Residues in two distinct positions (105R, 121K) proved to be relevant for the
antiretroviral activity of hapI and hapII APOBEC3H (Fig. 6A). Introduction of 105R into hapI-
GKE resulted in a protein that was 10-fold more active than the original protein (NL4-3
infectivity in the presence of hapI-RKE: 1.2% +/-1.3 versus hapI-GKE: 22.0% +/-7.2).
Conversely, replacement of arginine at position 105 by glycine in hapII-RDD increased
infectivity approximately 3-fold (NL4-3 in the presence of hapII-RDD: 7.5%+/-4.1 versus hapII-
GDD: 27.1%+/- 9.1) yielding levels of infectious particle release comparable to hapI-GKE (Fig.
6A).
In hapII, the reversion from aspartic acid to lysine at position 121 (hapII-RKD) resulted
in a 4-fold increase of antiretroviral activity compared to the naturally occurring hapII-RDD
(NL4-3 infectivity in the presence of hapII-RKD: 1.9%+/-1.3 versus hapII-RDD: 7.5%+/-4.1).
Substitutions at position 178 in either haplotype did not improve the potency (compare hapI-
GKD and hapII-RDE to their corresponding parental proteins, Fig. 5A).
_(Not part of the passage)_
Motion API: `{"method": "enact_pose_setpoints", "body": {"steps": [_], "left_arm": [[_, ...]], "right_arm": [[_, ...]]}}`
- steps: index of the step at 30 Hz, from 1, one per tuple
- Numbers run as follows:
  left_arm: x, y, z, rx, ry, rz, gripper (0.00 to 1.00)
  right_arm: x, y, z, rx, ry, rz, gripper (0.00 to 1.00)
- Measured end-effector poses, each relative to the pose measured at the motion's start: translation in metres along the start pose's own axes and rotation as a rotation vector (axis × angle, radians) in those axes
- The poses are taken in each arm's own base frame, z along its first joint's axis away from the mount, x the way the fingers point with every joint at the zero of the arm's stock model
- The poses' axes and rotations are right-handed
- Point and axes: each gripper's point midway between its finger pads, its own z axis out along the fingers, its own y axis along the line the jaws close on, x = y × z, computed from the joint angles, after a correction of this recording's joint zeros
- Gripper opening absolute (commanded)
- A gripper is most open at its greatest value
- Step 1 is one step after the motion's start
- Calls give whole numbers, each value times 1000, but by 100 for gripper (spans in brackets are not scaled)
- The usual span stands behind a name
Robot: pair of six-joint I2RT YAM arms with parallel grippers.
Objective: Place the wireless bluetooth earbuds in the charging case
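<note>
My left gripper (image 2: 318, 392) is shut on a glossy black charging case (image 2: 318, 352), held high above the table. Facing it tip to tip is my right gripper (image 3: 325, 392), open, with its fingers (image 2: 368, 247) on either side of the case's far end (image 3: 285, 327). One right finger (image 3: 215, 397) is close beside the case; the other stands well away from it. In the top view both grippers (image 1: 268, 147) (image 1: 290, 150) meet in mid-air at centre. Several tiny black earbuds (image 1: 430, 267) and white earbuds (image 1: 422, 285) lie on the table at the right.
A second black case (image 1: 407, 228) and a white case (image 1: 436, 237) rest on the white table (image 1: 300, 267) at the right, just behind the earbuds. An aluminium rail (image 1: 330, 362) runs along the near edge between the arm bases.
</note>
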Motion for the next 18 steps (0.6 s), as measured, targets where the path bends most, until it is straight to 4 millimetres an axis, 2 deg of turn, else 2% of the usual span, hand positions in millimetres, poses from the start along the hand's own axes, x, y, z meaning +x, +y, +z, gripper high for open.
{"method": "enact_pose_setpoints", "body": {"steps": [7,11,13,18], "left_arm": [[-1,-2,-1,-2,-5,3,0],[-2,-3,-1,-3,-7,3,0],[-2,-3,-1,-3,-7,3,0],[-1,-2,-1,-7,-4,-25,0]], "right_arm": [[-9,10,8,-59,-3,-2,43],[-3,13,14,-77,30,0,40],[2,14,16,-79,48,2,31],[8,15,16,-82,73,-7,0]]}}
Since expression of hapI-GKE was far inferior to hapII-RDD, we speculated that
mutations 105R may result in protein stabilization thereby leading to enhanced activity. In
agreement with our previous findings (e.g. Fig 3B, 5B), the expression of hapII-RDD was 5-fold
higher than hapI-GKE (Fig 6B). However, expression of hapI-RKE, carrying the 105R
substitution from hapII, was 10 times higher than that of the natural variant hapI-GKE. In
contrast, hapII protein expression was destabilized by introduction of hapI residues at position
105 and 178 (hapII-GDD and RDE).
Taken together these findings suggest that the activity of both haplotype I and II is
suboptimal and can be improved by specific substitutions from the other haplotype. The
combination of 105R and 121K (hapI-RKE and hapII-RKD, Fig 6A/B) resulted in stably
expressed proteins with, in average, 10-fold higher antiviral activity.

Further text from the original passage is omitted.